It has been the unflinching position of conservatives that it was a mistake to send the president’s nominated ambassador back to Damascus. Robert Ford came to symbolize President Obama’s shameful and pathetic policy of engagement with Syrian President Bashar al-Assad. Obama has inched away from that policy too slowly and with his usual unwillingness to lead. In recent weeks, nevertheless, Ford has come to play a more constructive role in supporting dissidents. In an interview today with the Daily Caller, he speaks in bold terms about the protesters’ courage and the “evil” of the regime.
As that has unfolded, some conservatives have changed their minds on Ford’s confirmation. Robert Kagan of the Brookings Institution and co-head of the Foreign Policy Initiative e-mails me: “I think Ford has been terrific, and also very brave, in traveling to meet the opposition, defying Assad, and making clear that the U.S. stands with the people of Syria and against their dictator.” As for conservative opposition to his nomination, Kagan says, “I understand why people had doubts about keeping an ambassador in Syria, but circumstances have changed. At this stage, it is important that Ford remain in Damascus, and the Senate should confirm him as soon as possible.”
In its formal statement, FPI puts it this way:
Although the Obama administration’s response to the outbreak of violence in Syria has been sluggish, it has now publicly condemned the Assad regime’s violent and lethal suppression of protestors on multiple occasions. It has also imposed U.S. sanctions on specific Syrian government officials and entities for human rights abuses. After much hesitation, President Obama went further and demanded that Assad to step down on August 18, 2011. Most recently, Obama stood before the U.N. General Assembly on September 21, 2011, and urged the Security Council to immediately sanction the Syrian regime for human rights abuses. . . .
Senators Joe Lieberman (ID-CT), John McCain (R-AZ), Marco Rubio (R-FL) and others have spoken out to draw greater public awareness to the plight of the Syrian people.

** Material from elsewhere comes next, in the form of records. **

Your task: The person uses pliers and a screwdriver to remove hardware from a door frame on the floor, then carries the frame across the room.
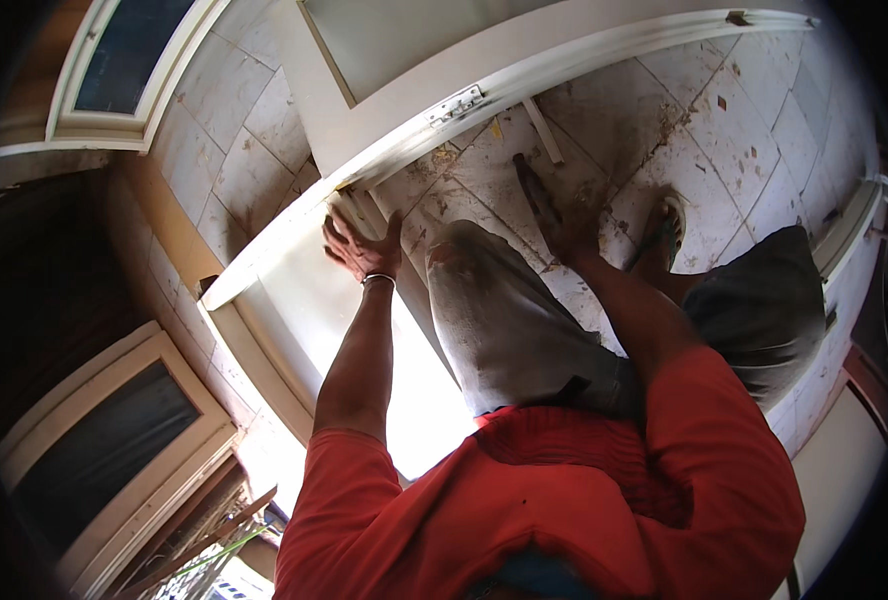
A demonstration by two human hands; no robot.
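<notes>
A white door leaf (294, 300) lay flat on the tiled floor (724, 130), its long axis running from the lower middle of the room up toward the far left, as a person in a red shirt (564, 500) and grey shorts (524, 330) crouched over it. The left hand (361, 250) rested spread on the leaf's far end, palm down, fingers (336, 235) splayed and closed on nothing, a thin bracelet (377, 280) at the wrist. That hand sat directly on the panel, close to the edge where the leaf met a second white frame (524, 75).

The right hand (554, 225) reached down to the floor beside the right knee, well to the right of the leaf and not touching it. Whether it gripped anything could not be told from where it lay against the stained tiles; a dark, narrow shape (532, 185) ran up from it, either a tool or a shadow. Of the two, the left hand was plainly the nearer to the leaf, which stretched back from it toward the person's body.

The second frame carried a metal hinge (454, 104) on its rim, and a thin white strip (544, 130) lay loose on the tiles just beyond. A sandalled foot (664, 235) was planted farther right. Glazed white frames (114, 440) leaned along the left wall, one low (124, 70) near the upper corner.
</notes>
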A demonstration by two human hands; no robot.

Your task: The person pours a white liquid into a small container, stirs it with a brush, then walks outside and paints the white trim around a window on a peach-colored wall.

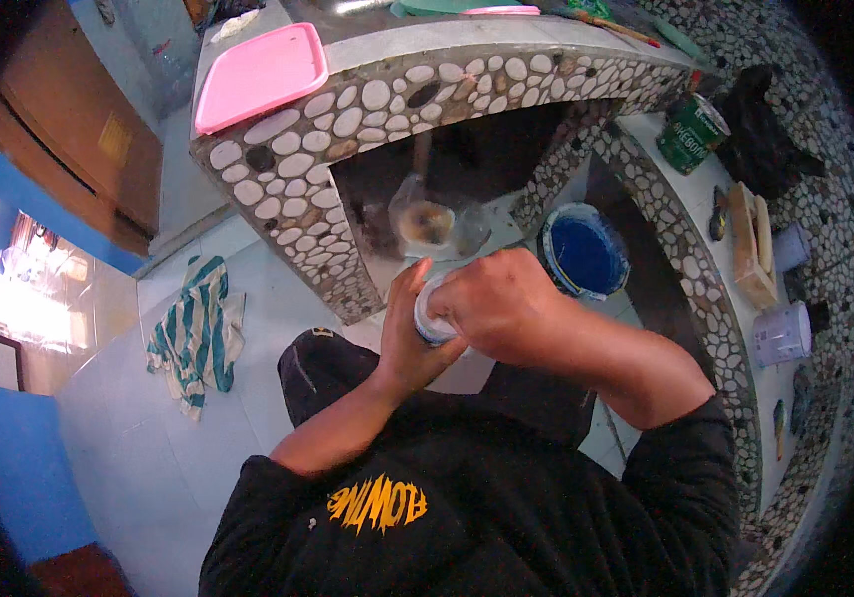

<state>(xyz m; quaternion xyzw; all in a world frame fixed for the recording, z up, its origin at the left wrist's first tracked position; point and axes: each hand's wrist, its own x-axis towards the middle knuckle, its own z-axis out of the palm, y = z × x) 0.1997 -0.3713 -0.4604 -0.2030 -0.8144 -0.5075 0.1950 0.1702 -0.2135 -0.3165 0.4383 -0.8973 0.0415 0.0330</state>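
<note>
In front of my knees, my left hand [406, 338] is wrapped round a small white plastic cup [435, 323], its thumb along the near side. Over the cup's mouth bends my right hand [499, 303], fist-like, with its curled fingers reaching down into it. Those fingertips are hidden, so what they hold, if anything, does not show. Just beyond the hands, a clear plastic bag [462, 231] with a tan, whitish patch lies in the dark recess under the counter. Right of my right hand stands a bucket [586, 251] with blue paint inside.
A pebble-faced counter [377, 95] rises ahead, bearing a pink plastic lid [266, 78]. A striped cloth [198, 333] lies on the floor at left. Along the right ledge are a green can [691, 134], a black bag [767, 134], a wooden block [748, 244] and a white tub [783, 334].
</note>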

Moreover, prior to the August recess, Senator Kirsten Gillibrand (D-NY) introduced the Syrian Sanctions Act of 2011 (S. 1472), a bill that would impose far-reaching sanctions to isolate Syria’s energy sector from global commerce. . . .
Even a seemingly non-controversial Senate resolution on Syria (S.Res. 180) has run into opposition. Introduced by Senator Lieberman in May 2011 and now co-sponsored by 25 lawmakers, the non-binding resolution lays out the indisputable facts of the Assad regime’s atrocities. The Lieberman resolution had gained the support of the Senate’s Democratic and Republican leaders, and seemed on track to pass this month. But Senator Rand Paul (R-KY), placed a procedural “hold” on Lieberman’s non-binding resolution. It is shameful that Paul would take such action to block a straightforward resolution that expresses Senate’s sense of solidarity with the Syrian people against Bashar al-Assad’s despotic regime.
As for Ford, FPI says: “He has repeatedly put himself in harm’s way by visiting protests and funerals of murdered protesters, and vociferously condemning the Assad regime. While the Obama administration’s initial efforts to engage Damascus via Ford’s appointment were ill-considered, if he continues his recent actions, then his presence in Damascus helps make clear that America is firmly on the side of the Syrian people in their struggle for freedom.”
I admit to having mixed emotions on this one. On one hand, the very act of sending a credentialed ambassador to a country bestows legitimacy on the government to which he is being sent. However, Ford’s work is now productive. If confirmation is now warranted, it nevertheless would be helpful to extract from the administration a clear road map for how the United States intends to proceed (any covert matters should, of course, be explained in private to the appropriate congressional leaders). What title Ford holds is far less important than what steps we can take to usher in a post-Assad era.